I went on a fast. I resolved to eat nothing until I found happiness. I felt less depressed after I stopped eating, but the boredom and solitude of outer space took their toll on me as well. Without food matter in my belly or any room to walk around in my tiny ship, I grew rotten. My skin dried up. A fever came on. My throat itched. Nausea. Aching spine. The ailments piled on until I forced myself to eat another can of chowder. Brine stimulated sadness and sadness was integral to my biology. Deprived of sadness, I was not even myself.

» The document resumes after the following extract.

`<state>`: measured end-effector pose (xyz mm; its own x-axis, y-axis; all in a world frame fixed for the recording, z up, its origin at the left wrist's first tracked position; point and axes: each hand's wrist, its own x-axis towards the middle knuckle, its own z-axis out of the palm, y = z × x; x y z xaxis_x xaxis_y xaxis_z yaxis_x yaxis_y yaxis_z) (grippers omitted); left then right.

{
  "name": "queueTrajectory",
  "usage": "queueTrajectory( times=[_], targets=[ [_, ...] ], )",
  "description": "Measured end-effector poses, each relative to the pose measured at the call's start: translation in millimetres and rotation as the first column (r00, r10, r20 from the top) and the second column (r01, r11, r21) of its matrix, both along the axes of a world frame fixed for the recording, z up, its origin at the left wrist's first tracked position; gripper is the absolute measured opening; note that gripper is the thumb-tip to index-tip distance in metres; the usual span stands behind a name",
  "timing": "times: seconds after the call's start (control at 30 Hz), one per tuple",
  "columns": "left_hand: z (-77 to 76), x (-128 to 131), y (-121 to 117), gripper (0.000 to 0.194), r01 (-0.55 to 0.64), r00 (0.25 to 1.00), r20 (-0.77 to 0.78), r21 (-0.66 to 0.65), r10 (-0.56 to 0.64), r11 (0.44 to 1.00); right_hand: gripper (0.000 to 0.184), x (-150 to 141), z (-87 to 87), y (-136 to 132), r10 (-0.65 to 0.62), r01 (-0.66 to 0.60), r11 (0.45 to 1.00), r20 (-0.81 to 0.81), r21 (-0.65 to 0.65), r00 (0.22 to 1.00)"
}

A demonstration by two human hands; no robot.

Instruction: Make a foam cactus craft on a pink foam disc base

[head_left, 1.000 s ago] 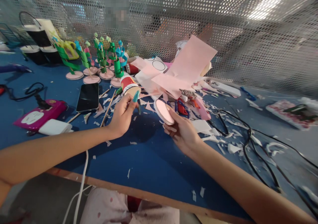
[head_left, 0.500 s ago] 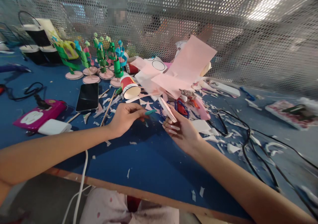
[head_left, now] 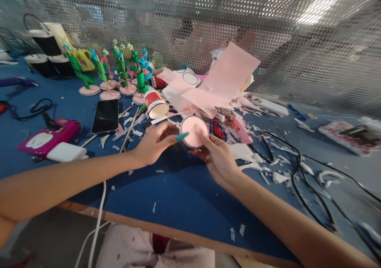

At some point in my fevered daze, I opened my eyes, expecting to look out at more blankness, but the blankness had faded. My rocket ship was nose-diving into a bubbling golden sphere.
Autopilot had failed. I was dead.
HOW THE SUN DIED AT THE DECEITFUL HANDS OF ONE PICKLE
My rocket ship bobbed on the waves of a golden sea. I was lucky my rocket ship remained afloat. Who knew what sea beasts lurked in these waters?
The air smelled sweet.
A big, flat, round, doughy thing in the sky whistled a cheerful melody.
"I am the sun," it said.
This whistling sun worried me. The sun of Pickled Planet never whistled. She shouted curses and death threats. She whispered notes of discouragement. Even stranger than this sun’s whistling: its mustache. The sun's bushy brown mustache curled upward at the corners. I wondered why the sun didn’t shave the silly thing off. Nobody could take a mustached sun seriously.